Exactly those lines from the one with "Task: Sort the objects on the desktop" through the end of the listing below must be returned, and nothing else.

══ PROVIDED DATA

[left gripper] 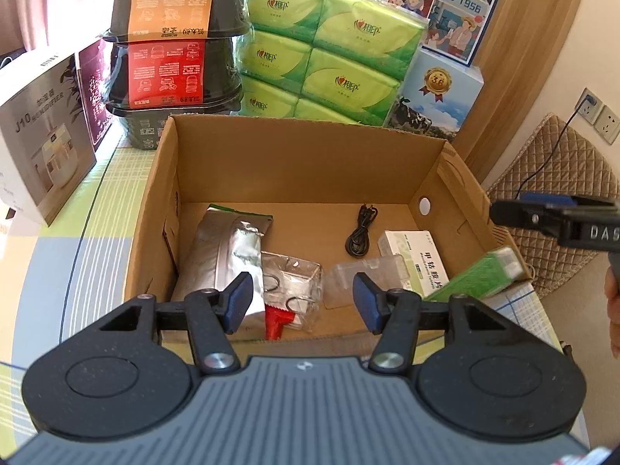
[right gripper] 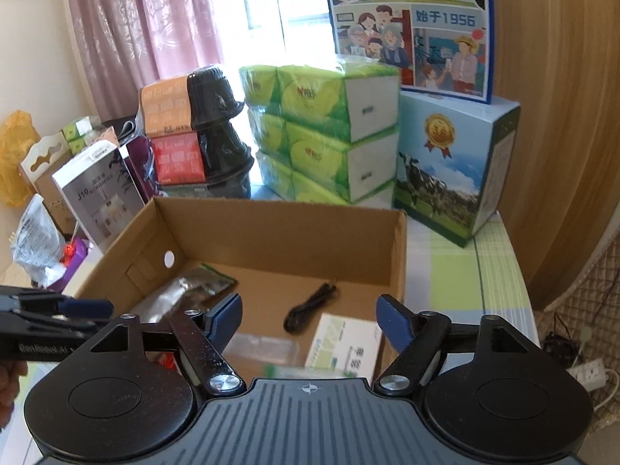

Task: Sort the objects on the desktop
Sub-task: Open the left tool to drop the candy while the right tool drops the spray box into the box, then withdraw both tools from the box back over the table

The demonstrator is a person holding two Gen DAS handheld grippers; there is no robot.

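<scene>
An open cardboard box (left gripper: 294, 162) stands on the counter (left gripper: 97, 213), which is covered by a green and yellow checked cloth. The left claw (left gripper: 300, 304) hangs over the box's near edge, its blue-padded jaws spread apart with nothing between them. The right claw (right gripper: 308, 319) is likewise spread wide and empty, above the box's near right corner.

Inside the box, a silver foil pouch (left gripper: 221, 248) lies on the left, leaning against the left wall. Just beside it sits a crumpled clear plastic bag (left gripper: 290, 283) with a red piece (left gripper: 277, 319) at its near end. A coiled black cable (left gripper: 360, 232) lies on the box floor towards the back. To the right rests a white medicine box (left gripper: 414, 259), with a clear plastic case (left gripper: 364, 283) overlapping its near left side. A green box (left gripper: 476, 277) lies tilted across the box's near right corner.

Behind the box stand stacked black food bowls (left gripper: 174, 50), green tissue packs (left gripper: 325, 62) and a milk carton box (left gripper: 438, 97).
</scene>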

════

▶ _WRITTEN ANSWER_:
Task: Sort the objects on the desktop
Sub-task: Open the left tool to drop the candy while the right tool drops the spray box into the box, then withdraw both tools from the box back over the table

The demonstrator is a person holding two Gen DAS handheld grippers; there is no robot.

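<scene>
An open cardboard box (left gripper: 294, 162) stands on the counter (left gripper: 97, 213), which is covered by a green and yellow checked cloth. The left claw (left gripper: 300, 304) hangs over the box's near edge, its blue-padded jaws spread apart with nothing between them. The right claw (right gripper: 308, 319) is likewise spread wide and empty, above the box's near right corner.

Inside the box, a silver foil pouch (left gripper: 221, 248) lies on the left, leaning against the left wall. Just beside it sits a crumpled clear plastic bag (left gripper: 290, 283) with a red piece (left gripper: 277, 319) at its near end. A coiled black cable (left gripper: 360, 232) lies on the box floor towards the back. To the right rests a white medicine box (left gripper: 414, 259), with a clear plastic case (left gripper: 364, 283) overlapping its near left side. A green box (left gripper: 476, 277) lies tilted across the box's near right corner.

Behind the box stand stacked black food bowls (left gripper: 174, 50), green tissue packs (left gripper: 325, 62) and a milk carton box (left gripper: 438, 97).
</scene>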

There is no more output to give.